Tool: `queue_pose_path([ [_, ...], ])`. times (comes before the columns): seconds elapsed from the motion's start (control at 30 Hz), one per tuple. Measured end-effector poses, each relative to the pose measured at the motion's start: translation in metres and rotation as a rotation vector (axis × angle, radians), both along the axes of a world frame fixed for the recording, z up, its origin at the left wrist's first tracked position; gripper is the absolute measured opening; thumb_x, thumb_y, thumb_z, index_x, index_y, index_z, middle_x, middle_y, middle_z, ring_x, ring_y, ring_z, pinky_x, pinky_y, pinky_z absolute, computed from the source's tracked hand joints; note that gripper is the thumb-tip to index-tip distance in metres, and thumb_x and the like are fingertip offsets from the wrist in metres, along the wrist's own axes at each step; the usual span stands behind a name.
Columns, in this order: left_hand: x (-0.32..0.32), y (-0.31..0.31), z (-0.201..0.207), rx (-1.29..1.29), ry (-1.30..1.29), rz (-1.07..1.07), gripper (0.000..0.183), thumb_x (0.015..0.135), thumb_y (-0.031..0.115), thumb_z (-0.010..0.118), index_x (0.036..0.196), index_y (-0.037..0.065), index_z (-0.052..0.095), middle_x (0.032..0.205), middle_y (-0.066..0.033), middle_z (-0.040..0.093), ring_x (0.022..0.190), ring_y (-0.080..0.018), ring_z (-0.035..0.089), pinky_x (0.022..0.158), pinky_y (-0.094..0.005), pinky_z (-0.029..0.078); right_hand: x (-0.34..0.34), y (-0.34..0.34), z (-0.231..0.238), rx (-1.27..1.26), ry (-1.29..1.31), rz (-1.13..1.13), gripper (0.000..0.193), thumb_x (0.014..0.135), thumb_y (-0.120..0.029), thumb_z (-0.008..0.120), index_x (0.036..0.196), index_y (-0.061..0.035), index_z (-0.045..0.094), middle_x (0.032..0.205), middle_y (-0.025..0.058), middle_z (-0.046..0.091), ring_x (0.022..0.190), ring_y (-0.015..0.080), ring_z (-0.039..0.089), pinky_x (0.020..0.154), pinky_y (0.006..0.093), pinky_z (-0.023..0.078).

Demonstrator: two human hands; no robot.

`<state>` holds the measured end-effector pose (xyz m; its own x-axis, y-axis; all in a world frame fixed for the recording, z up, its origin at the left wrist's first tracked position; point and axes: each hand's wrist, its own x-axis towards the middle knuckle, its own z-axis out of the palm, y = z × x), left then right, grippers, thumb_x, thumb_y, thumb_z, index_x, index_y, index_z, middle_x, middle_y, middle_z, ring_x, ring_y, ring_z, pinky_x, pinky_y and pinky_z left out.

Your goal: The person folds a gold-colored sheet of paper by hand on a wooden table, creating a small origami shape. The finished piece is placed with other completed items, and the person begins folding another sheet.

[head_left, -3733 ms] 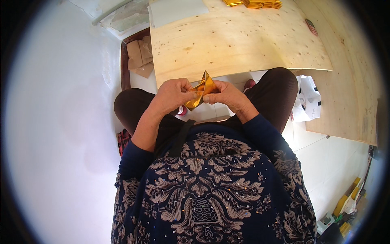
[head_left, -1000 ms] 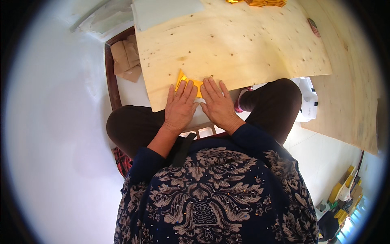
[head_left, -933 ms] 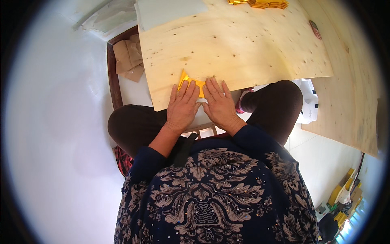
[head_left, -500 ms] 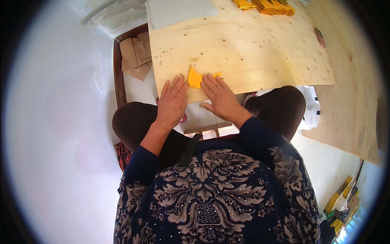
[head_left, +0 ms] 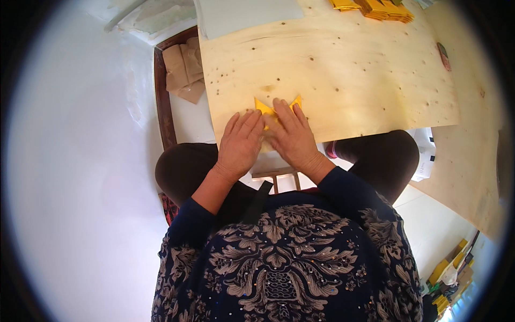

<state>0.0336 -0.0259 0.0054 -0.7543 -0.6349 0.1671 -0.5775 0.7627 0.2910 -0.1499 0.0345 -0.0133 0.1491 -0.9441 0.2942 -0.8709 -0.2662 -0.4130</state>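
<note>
A small piece of folded golden-yellow paper (head_left: 261, 106) lies near the front edge of the wooden table, two pointed corners rising from its far side. My right hand (head_left: 295, 140) rests over the paper's middle and right part, fingers stretched out flat, thumb slanting left and slightly blurred. Close beside it, my left hand (head_left: 240, 144) lies with extended fingers at the paper's left near edge, its fingertips touching or almost touching it. Much of the paper is hidden beneath both hands.
Stacks of yellow folded paper (head_left: 383, 9) sit at the table's far right. A grey-white sheet (head_left: 249, 16) covers the far left corner. A small dark reddish object (head_left: 443, 57) lies near the right side. Brown paper (head_left: 183, 72) is left of the table (head_left: 375, 70).
My hands have come closer together over the paper, the right hand shifting further across its middle. Both pointed corners now show more clearly. The whole view has shifted slightly.
</note>
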Motion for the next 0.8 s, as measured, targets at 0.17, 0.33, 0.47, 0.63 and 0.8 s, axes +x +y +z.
queue_pose_path([
  [0.17, -0.003, -0.008, 0.010, 0.123, 0.009, 0.030, 0.043, 0.083, 0.011, 0.065, 0.124, 0.002, 0.062, 0.138, -0.0115, 0.055, 0.131, -0.0269, 0.049, 0.114, -0.0450, 0.033, 0.002, -0.001, 0.010, 0.126, 0.132, 0.057, 0.066, 0.088, -0.044, 0.064, 0.139, -0.0039, 0.053, 0.151, 0.0159, 0.041, 0.143, 0.0345, 0.033, 0.118, 0.0542, 0.019],
  [0.33, -0.001, -0.015, 0.011, 0.048, -0.018, 0.006, 0.049, 0.081, 0.009, 0.065, 0.130, 0.004, 0.060, 0.142, -0.0094, 0.054, 0.136, -0.0260, 0.046, 0.116, -0.0455, 0.030, -0.001, -0.003, 0.013, 0.168, 0.045, 0.065, 0.067, 0.086, -0.044, 0.066, 0.137, -0.0022, 0.053, 0.150, 0.0164, 0.042, 0.145, 0.0345, 0.031, 0.119, 0.0536, 0.018],
  [0.47, -0.002, -0.022, 0.012, 0.076, -0.128, -0.035, 0.053, 0.081, 0.007, 0.067, 0.134, 0.004, 0.058, 0.145, -0.0086, 0.051, 0.140, -0.0273, 0.042, 0.119, -0.0476, 0.024, -0.002, -0.004, 0.013, 0.176, 0.000, 0.066, 0.068, 0.085, -0.042, 0.067, 0.137, -0.0008, 0.053, 0.149, 0.0167, 0.043, 0.145, 0.0338, 0.031, 0.119, 0.0535, 0.018],
  [0.63, -0.003, -0.034, 0.011, 0.143, -0.136, -0.069, 0.059, 0.081, 0.009, 0.069, 0.137, 0.005, 0.055, 0.148, -0.0091, 0.049, 0.143, -0.0291, 0.039, 0.121, -0.0515, 0.018, -0.003, -0.004, 0.012, 0.162, -0.028, 0.063, 0.068, 0.083, -0.041, 0.069, 0.136, -0.0005, 0.054, 0.150, 0.0172, 0.043, 0.145, 0.0331, 0.032, 0.120, 0.0533, 0.018],
  [0.8, 0.002, -0.036, 0.012, 0.175, -0.113, -0.081, 0.058, 0.084, 0.020, 0.068, 0.139, 0.008, 0.053, 0.149, -0.0078, 0.047, 0.142, -0.0276, 0.038, 0.120, -0.0539, 0.016, 0.000, -0.003, 0.010, 0.144, 0.006, 0.054, 0.067, 0.083, -0.042, 0.069, 0.134, -0.0007, 0.056, 0.148, 0.0173, 0.045, 0.144, 0.0326, 0.033, 0.120, 0.0536, 0.018],
])
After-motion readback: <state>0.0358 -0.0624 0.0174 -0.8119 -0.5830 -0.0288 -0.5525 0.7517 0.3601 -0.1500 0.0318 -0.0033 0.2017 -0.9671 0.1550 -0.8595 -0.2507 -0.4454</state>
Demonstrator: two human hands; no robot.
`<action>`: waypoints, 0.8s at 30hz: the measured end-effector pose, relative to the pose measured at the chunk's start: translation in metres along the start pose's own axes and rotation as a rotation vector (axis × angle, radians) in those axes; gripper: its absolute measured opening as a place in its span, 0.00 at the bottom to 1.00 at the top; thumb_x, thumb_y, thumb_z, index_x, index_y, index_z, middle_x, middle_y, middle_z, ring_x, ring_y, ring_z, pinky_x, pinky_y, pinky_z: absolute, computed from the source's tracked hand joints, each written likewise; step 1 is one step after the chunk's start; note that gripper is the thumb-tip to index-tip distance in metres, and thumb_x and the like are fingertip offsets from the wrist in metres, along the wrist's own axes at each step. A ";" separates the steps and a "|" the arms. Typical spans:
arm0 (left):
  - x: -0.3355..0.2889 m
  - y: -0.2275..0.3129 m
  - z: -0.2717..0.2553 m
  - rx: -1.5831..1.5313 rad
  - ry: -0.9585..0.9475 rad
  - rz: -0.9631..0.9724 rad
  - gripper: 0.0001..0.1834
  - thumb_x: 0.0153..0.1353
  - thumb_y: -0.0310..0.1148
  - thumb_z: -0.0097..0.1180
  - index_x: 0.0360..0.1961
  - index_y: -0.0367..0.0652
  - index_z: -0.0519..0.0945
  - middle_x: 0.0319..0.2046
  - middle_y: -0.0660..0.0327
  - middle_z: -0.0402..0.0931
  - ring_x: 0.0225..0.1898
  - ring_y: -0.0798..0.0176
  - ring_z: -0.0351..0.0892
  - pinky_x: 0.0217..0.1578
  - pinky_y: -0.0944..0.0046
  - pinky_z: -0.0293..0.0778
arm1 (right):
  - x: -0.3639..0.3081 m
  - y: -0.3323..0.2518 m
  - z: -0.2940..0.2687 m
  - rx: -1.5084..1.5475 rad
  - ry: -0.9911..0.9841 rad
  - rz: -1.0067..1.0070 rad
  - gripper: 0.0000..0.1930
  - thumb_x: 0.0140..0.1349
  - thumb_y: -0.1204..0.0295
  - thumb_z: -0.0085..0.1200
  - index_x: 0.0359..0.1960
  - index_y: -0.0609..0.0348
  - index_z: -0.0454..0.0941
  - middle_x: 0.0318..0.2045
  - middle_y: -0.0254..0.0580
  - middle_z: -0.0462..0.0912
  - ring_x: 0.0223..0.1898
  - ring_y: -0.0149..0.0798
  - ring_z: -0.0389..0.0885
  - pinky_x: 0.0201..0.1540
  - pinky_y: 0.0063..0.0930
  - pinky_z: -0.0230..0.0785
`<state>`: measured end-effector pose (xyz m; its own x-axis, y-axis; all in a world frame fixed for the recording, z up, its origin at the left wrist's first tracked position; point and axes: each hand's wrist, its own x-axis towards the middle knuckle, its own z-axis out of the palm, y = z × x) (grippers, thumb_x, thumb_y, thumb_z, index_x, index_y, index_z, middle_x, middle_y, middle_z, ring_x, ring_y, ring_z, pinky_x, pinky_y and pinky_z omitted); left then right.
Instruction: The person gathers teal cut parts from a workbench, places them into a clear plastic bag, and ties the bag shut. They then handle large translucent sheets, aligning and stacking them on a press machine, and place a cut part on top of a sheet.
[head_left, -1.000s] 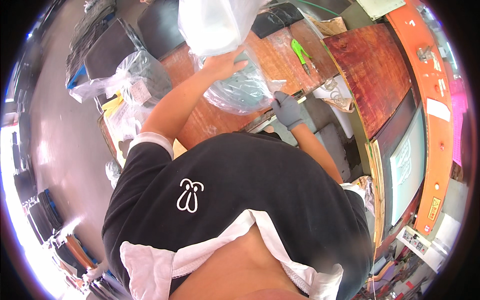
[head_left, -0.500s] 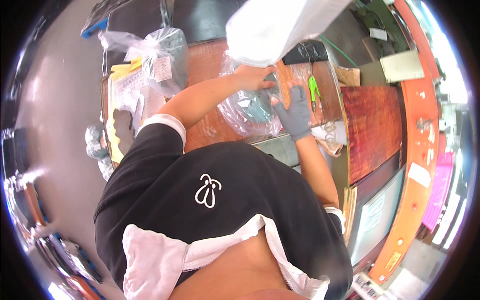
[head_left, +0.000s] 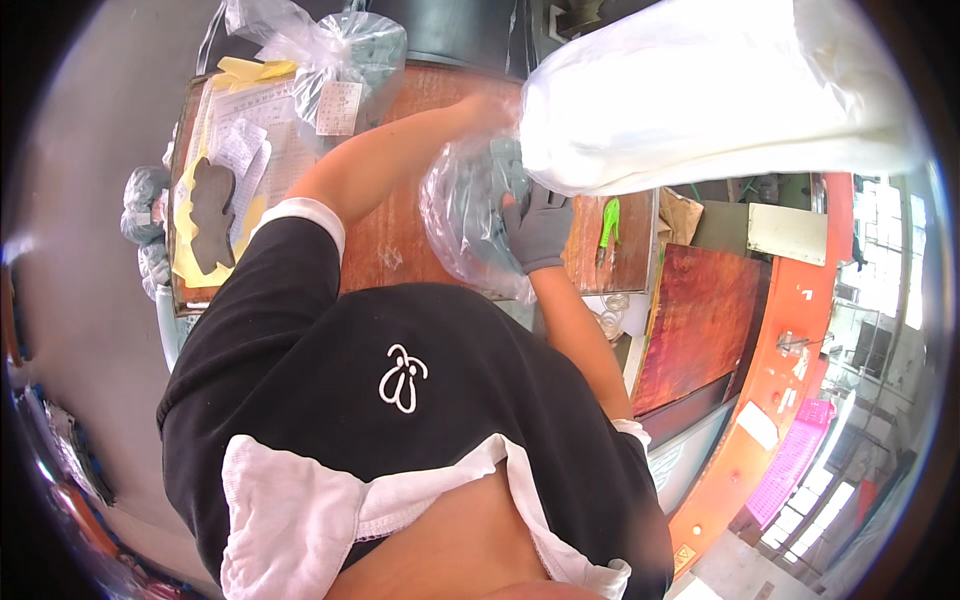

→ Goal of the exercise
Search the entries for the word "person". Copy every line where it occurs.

→ Task result
Your goal: The person folds a gold-colored sheet of paper by hand on a wooden table, creating a small origami shape. The finished piece is placed with other completed items, and the person begins folding another sheet.
Instruction: The person gathers teal cut parts from a workbench, places them into a clear plastic bag, and ties the bag shut. They then handle large translucent sheets, aligning and stacking them on a press machine, and place a cut part on top of a sheet.

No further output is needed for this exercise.